Wojtek Sokolowski wrote:
>Stated diffefrently, the problem is not that "low
>culture" is more widely spread than the "high culture"
>- as this has probably always been the case. The
>problem is that under the "tyranny of the market" the
>"low culture" becomes the standard bearer, the role
>that used to be performed by the "high culture."
>
Well, yes and no. The point is that the relationship between low and
high culture is not simply one of taste but of historical evolution (and
devolution). We can say for example that with Homer and the age of the
epic, high culture and low culture are one. In a later stage,
exemplified by Bach, high art is the transformation of popular song and
dance by an artist who has the leisure to explore the logic and formal
possibilities of those simple forms. In our time high art and low art
are completely divorced ...to the detriment of both.

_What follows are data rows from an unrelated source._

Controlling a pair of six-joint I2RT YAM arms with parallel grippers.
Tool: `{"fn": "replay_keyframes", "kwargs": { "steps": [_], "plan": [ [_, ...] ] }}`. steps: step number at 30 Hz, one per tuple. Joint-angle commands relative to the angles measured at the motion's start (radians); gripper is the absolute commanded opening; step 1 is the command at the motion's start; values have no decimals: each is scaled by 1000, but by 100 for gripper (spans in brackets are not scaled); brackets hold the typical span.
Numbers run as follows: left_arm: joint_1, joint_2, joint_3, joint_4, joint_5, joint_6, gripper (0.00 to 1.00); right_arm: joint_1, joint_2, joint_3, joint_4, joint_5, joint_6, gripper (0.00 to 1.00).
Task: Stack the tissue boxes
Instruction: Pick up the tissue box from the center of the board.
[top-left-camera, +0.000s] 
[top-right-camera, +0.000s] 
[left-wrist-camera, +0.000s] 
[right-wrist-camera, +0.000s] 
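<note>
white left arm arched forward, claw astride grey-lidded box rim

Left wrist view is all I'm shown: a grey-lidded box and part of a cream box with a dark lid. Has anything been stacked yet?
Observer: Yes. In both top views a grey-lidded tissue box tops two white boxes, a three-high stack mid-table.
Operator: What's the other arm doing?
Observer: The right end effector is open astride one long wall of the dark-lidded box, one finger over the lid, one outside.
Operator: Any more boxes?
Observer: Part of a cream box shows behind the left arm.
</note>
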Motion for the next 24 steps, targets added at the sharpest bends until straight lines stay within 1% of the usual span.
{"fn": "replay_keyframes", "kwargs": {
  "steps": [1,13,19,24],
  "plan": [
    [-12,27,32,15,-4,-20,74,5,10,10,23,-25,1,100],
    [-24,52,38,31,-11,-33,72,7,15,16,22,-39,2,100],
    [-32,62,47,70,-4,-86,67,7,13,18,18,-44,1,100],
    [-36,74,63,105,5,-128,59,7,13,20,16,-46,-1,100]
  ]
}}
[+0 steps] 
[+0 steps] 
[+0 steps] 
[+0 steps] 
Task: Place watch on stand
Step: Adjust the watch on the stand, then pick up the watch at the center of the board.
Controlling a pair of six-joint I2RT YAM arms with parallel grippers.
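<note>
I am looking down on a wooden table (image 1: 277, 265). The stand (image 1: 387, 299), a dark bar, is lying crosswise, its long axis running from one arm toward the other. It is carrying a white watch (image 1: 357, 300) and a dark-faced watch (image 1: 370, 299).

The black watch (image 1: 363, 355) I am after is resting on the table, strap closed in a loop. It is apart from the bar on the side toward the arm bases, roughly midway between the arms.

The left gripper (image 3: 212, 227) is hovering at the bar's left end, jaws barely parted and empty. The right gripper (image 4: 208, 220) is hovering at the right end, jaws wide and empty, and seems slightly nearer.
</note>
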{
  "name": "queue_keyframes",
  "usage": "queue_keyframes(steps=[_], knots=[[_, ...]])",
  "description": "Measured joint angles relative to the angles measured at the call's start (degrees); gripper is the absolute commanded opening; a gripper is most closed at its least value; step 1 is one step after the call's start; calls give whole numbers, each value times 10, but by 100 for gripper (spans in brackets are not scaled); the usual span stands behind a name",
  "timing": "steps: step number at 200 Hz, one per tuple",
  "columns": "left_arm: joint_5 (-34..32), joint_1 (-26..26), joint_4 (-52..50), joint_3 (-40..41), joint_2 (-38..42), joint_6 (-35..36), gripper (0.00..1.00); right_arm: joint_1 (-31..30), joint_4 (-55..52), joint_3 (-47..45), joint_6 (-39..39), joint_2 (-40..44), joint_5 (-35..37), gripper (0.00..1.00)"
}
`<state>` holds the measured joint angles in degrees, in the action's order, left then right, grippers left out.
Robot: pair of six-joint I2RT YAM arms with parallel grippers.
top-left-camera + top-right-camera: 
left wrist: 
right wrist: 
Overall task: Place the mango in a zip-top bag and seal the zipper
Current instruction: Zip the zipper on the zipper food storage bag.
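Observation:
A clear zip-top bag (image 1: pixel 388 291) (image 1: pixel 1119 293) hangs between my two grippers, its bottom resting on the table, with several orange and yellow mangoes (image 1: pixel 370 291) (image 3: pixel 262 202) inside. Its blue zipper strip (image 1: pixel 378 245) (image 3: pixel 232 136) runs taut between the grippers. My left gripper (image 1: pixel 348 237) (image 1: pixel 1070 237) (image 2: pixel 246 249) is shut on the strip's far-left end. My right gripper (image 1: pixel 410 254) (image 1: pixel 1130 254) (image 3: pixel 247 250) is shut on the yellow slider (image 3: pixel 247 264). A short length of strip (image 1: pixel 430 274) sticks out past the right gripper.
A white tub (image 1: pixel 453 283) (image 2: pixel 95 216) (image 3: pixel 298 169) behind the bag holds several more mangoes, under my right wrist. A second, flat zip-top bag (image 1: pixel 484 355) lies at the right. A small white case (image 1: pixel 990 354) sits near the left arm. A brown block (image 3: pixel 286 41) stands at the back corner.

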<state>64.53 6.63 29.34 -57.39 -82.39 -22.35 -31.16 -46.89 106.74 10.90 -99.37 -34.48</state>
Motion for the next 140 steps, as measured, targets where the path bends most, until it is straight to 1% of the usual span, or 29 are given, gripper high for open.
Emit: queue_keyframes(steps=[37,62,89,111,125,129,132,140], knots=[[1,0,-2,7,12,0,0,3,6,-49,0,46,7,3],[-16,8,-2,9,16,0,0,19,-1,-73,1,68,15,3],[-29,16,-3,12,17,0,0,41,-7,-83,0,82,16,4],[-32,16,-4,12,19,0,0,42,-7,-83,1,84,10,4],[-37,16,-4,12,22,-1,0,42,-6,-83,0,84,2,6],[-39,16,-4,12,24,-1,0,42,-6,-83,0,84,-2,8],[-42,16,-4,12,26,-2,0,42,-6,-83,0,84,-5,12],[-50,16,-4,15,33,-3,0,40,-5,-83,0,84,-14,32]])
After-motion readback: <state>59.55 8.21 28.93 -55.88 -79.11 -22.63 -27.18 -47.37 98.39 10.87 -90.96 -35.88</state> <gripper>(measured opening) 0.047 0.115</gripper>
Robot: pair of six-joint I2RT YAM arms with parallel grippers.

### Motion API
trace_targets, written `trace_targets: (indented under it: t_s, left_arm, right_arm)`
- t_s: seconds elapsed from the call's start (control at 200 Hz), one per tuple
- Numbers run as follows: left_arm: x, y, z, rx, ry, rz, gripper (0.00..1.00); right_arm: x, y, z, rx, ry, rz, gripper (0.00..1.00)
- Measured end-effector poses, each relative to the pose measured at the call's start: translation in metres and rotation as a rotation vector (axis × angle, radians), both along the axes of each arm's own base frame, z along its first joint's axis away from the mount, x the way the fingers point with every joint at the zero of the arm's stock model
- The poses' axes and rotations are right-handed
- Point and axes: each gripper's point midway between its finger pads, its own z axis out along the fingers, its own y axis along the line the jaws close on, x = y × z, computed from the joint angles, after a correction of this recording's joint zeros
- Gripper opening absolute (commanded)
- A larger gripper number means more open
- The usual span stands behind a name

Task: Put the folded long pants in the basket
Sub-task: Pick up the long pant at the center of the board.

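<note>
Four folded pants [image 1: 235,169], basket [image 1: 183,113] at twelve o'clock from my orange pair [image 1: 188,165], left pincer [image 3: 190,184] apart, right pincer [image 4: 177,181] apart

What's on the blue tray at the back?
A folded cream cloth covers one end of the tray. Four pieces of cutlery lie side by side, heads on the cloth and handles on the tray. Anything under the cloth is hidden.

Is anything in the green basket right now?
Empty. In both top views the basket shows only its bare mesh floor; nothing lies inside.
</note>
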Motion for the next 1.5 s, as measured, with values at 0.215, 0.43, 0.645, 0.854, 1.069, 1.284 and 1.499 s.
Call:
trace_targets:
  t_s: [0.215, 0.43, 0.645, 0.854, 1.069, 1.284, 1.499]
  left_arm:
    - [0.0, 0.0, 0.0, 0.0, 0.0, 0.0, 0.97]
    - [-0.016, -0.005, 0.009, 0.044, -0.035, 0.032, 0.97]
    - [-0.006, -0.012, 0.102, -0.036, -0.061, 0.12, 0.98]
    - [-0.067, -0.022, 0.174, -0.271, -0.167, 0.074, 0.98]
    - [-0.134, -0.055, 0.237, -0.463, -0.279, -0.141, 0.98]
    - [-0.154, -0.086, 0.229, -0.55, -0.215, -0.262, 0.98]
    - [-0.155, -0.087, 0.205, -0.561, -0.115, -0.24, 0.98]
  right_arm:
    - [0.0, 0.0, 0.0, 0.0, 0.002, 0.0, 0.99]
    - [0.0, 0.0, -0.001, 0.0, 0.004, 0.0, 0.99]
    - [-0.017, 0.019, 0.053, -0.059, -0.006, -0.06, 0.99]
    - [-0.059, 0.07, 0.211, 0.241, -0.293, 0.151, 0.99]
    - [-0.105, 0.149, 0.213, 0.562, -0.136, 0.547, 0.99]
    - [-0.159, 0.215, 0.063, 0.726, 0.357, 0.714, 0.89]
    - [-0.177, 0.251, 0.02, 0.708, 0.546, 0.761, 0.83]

In other words, it makes no sense to me to say that high culture is better than low culture, because they are not really separate things. (You cannot really have high art without low art). We could look at the progression of blues to jazz to Porgy and Bess, and it would make no sense to say that one is better than the other. They have completely different aims. It is the achievement of the "high" artist to create a high art by reflecting upon the simple forms that constitute it, but that doesn't make the simple forms worse. Indian classical music is an excellent example -- it is an entirely improvizational form, completely dependent on the simple themes upon which it builds, themes that can seed larger compositions because they still have some social resonance.
This is completely different form Bollywood music, good and entertaining as that music can be.
It is no accident that having lost low art, we no longer have any meaningful high art.